In the entries below, which lines run from the one with "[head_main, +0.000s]" through the one with "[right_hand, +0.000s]"? Repeat exactly those, both included, and no pictures.

◆ DATA UNDER STUDY:
########################################
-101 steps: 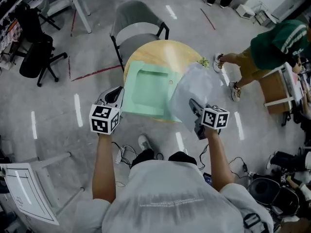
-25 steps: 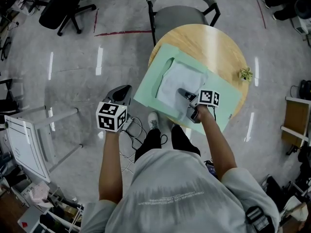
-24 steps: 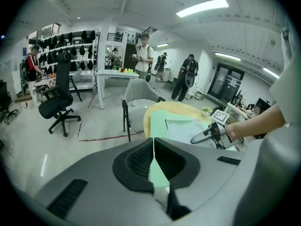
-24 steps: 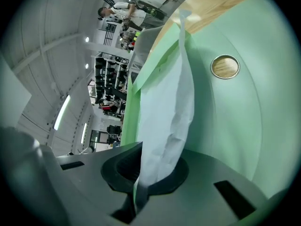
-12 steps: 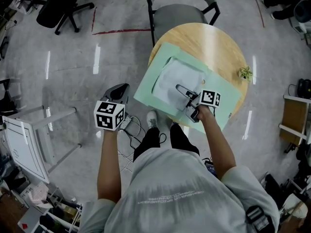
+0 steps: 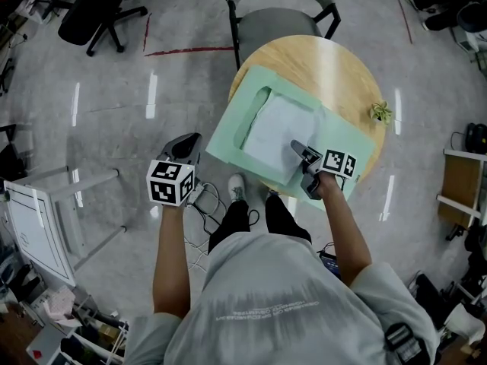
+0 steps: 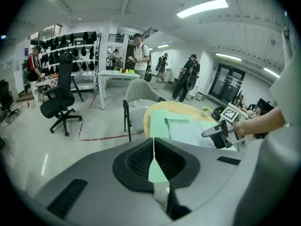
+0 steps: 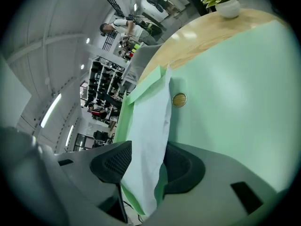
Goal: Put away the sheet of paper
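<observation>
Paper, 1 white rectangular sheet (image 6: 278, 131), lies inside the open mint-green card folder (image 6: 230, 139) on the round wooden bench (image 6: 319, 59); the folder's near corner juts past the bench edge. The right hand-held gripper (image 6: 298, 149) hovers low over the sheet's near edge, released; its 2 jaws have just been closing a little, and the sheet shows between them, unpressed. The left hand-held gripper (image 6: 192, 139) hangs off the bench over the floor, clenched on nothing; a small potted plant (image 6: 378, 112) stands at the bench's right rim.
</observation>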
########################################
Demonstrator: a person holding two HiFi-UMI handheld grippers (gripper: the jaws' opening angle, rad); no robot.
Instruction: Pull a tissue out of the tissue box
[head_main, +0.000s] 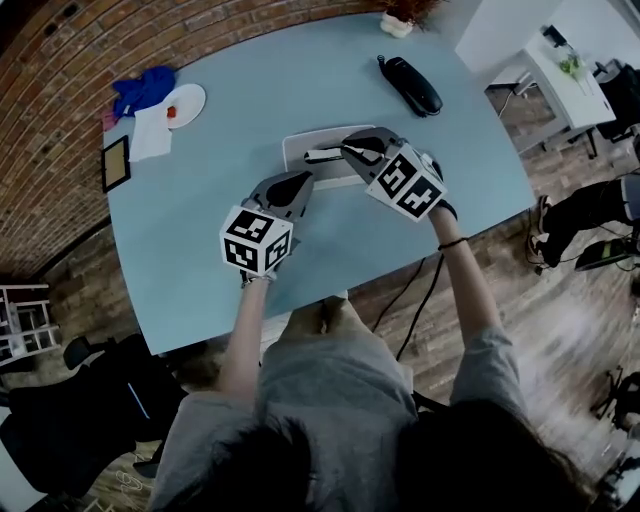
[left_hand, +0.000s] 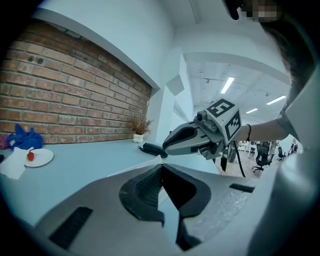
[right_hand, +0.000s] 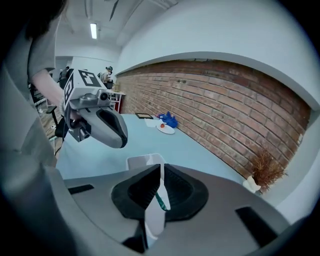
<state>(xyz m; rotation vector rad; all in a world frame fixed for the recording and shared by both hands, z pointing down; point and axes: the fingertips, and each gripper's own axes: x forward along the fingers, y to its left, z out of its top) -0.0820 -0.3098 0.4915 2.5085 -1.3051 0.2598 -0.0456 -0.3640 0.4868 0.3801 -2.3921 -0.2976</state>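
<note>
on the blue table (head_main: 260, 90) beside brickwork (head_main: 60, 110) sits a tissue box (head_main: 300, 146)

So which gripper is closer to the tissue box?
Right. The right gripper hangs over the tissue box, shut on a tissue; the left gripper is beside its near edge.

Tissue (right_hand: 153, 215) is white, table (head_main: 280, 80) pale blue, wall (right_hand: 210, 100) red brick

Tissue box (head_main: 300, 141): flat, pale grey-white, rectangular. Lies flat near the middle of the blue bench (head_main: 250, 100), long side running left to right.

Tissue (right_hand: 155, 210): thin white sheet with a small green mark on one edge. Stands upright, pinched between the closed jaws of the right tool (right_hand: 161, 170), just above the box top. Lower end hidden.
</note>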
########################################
◆ TASK RESULT:
[head_main, +0.000s] 
[left_hand, +0.000s] 
[right_hand, +0.000s] 

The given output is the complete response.